◆ **RECORDS FOR THE EXERCISE**
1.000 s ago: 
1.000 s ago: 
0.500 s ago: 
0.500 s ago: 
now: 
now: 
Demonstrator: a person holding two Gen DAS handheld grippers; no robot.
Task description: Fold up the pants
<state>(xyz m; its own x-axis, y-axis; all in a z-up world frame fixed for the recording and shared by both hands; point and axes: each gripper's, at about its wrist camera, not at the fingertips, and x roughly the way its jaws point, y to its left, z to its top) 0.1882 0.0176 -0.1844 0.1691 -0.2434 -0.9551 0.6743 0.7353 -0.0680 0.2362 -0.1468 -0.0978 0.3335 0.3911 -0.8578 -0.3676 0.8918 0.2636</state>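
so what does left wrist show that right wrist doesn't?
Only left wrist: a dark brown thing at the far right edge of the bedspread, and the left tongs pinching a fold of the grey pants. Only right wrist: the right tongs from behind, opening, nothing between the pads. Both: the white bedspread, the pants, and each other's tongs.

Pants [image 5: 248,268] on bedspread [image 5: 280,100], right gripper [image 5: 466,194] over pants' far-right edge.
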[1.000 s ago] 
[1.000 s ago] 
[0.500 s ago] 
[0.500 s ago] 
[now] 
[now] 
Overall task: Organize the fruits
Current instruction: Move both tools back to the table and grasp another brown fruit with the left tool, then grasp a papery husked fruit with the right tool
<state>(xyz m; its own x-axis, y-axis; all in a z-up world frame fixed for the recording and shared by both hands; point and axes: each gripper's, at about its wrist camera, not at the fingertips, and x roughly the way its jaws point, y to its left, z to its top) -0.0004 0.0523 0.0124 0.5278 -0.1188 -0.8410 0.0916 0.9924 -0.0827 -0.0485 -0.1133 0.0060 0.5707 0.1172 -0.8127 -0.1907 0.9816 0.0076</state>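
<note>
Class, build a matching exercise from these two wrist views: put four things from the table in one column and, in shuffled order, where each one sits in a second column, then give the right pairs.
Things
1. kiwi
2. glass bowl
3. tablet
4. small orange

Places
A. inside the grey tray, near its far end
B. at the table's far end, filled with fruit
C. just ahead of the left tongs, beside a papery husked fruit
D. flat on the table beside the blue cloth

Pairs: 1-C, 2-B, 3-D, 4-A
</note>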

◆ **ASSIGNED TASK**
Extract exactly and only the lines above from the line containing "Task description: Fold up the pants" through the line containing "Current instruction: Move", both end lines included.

◆ **SOLVED PROBLEM**
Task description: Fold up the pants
<state>(xyz m; its own x-axis, y-axis; all in a z-up world frame fixed for the recording and shared by both hands; point and axes: each gripper's, at about its wrist camera, not at the fingertips, and x roughly the way its jaws point, y to its left, z to its top) 0.1882 0.0176 -0.1844 0.1691 -0.2434 -0.9551 0.6743 0.7353 -0.0680 0.2362 -0.1468 -0.0978 0.3335 0.3911 -0.8578 -0.3676 0.8918 0.2636</state>
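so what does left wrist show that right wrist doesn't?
Only left wrist: a dark brown thing at the far right edge of the bedspread, and the left tongs pinching a fold of the grey pants. Only right wrist: the right tongs from behind, opening, nothing between the pads. Both: the white bedspread, the pants, and each other's tongs.

Pants [image 5: 248,268] on bedspread [image 5: 280,100], right gripper [image 5: 466,194] over pants' far-right edge.
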[1.000 s ago] 
[1.000 s ago] 
[0.500 s ago] 
[0.500 s ago] 
[now] 
[now] 
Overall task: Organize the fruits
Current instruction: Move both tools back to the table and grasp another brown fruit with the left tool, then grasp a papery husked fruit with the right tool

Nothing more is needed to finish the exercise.